For the records below, give the number of lines in which "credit" appears, and add nothing else.
==============================
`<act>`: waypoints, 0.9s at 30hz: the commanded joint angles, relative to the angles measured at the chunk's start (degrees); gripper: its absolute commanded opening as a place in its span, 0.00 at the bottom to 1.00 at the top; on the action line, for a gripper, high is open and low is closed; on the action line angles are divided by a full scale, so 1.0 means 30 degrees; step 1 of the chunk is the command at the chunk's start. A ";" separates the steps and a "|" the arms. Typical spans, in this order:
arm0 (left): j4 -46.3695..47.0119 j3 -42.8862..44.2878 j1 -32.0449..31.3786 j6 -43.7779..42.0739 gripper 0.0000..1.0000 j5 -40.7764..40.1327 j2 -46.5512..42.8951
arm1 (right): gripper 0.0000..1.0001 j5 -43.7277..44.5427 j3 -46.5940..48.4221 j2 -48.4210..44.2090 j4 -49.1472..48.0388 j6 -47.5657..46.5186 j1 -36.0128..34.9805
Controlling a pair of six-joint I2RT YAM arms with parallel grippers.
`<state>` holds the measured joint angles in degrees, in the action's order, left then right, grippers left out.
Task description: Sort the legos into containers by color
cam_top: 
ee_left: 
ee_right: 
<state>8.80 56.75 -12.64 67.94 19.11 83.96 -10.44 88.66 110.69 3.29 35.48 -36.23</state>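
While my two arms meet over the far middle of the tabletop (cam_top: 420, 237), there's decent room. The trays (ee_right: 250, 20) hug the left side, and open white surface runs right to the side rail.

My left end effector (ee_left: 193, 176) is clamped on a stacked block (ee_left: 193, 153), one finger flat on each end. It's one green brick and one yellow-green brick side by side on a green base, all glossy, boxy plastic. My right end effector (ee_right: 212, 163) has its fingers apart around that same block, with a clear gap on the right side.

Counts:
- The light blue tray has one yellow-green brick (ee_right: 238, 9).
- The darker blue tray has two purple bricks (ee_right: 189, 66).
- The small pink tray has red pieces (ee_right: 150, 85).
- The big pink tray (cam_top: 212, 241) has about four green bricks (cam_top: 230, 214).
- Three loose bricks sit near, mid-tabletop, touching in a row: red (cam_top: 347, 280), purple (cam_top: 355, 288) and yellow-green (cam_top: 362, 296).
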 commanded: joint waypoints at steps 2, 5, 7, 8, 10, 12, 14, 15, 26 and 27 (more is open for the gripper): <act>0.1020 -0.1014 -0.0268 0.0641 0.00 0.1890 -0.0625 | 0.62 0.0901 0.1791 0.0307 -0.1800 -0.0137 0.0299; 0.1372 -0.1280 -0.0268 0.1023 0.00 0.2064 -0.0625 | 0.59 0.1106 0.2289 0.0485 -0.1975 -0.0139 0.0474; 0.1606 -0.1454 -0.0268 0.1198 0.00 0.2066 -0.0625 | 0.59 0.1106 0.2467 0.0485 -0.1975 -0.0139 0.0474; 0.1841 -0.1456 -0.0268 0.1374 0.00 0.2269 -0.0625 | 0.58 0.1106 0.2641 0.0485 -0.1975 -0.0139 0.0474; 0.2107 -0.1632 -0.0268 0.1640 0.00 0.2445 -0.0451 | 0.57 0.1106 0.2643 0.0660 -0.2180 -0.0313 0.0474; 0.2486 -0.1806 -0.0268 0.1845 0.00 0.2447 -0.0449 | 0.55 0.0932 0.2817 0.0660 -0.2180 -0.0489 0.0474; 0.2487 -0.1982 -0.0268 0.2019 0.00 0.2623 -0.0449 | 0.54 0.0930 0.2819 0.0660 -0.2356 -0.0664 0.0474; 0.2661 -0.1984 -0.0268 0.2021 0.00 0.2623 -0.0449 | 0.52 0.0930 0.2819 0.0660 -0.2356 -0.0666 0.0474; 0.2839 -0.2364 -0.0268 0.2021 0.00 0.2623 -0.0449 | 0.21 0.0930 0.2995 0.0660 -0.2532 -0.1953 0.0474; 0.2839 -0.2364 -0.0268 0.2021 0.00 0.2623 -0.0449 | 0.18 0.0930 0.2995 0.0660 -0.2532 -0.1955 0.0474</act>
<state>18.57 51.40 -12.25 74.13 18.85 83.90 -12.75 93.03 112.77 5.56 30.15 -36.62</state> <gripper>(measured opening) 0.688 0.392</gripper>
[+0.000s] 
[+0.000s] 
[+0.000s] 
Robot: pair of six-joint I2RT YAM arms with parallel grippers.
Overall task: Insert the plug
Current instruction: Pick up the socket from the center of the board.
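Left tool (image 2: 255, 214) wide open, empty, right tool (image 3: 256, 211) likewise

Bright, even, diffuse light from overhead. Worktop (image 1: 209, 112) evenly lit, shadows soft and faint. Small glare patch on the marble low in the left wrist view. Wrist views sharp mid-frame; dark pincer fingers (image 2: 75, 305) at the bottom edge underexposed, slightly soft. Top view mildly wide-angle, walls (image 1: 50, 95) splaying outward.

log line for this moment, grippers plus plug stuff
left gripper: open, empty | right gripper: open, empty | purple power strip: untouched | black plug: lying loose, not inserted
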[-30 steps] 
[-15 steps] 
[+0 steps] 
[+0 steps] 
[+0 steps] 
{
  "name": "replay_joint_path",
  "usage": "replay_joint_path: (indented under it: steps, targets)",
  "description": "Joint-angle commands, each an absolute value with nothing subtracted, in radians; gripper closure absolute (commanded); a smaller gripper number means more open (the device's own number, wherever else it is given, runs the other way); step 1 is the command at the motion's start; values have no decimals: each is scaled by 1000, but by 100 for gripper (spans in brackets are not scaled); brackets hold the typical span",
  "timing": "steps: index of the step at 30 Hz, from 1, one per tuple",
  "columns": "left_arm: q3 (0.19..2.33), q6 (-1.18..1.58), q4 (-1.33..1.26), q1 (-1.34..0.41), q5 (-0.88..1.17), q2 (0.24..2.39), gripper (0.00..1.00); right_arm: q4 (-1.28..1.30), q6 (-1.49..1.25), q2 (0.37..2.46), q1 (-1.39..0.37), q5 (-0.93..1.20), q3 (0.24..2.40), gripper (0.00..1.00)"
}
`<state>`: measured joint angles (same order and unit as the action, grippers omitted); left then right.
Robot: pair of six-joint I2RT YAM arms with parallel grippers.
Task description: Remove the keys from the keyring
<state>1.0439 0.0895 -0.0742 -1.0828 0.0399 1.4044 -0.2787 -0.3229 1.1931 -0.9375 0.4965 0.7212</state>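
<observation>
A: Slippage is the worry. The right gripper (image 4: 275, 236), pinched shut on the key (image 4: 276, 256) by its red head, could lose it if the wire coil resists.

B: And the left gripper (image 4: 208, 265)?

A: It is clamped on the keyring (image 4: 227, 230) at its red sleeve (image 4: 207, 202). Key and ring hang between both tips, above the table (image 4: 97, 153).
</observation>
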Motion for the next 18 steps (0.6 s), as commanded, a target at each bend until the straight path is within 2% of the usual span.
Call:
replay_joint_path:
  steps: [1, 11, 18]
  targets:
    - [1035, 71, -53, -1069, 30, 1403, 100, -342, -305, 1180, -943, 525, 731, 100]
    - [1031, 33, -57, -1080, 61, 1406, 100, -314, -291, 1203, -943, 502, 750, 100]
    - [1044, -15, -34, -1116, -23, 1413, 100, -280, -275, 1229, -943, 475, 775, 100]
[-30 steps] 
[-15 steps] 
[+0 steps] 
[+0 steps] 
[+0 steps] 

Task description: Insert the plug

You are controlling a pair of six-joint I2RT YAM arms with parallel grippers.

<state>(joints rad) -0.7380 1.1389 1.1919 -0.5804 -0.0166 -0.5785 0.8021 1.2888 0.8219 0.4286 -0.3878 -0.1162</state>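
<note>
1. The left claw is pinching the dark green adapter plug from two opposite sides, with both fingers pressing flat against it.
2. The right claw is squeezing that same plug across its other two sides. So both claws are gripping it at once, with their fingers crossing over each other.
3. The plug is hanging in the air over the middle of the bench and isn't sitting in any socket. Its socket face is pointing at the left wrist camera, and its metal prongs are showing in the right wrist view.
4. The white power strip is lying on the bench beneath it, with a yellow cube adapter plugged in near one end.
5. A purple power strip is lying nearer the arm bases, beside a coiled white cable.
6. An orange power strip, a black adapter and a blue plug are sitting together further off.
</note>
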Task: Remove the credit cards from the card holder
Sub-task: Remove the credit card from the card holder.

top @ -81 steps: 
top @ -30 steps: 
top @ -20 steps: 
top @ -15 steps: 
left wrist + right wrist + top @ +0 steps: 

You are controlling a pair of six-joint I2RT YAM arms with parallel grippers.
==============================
• RESPONSE TO THE TASK
2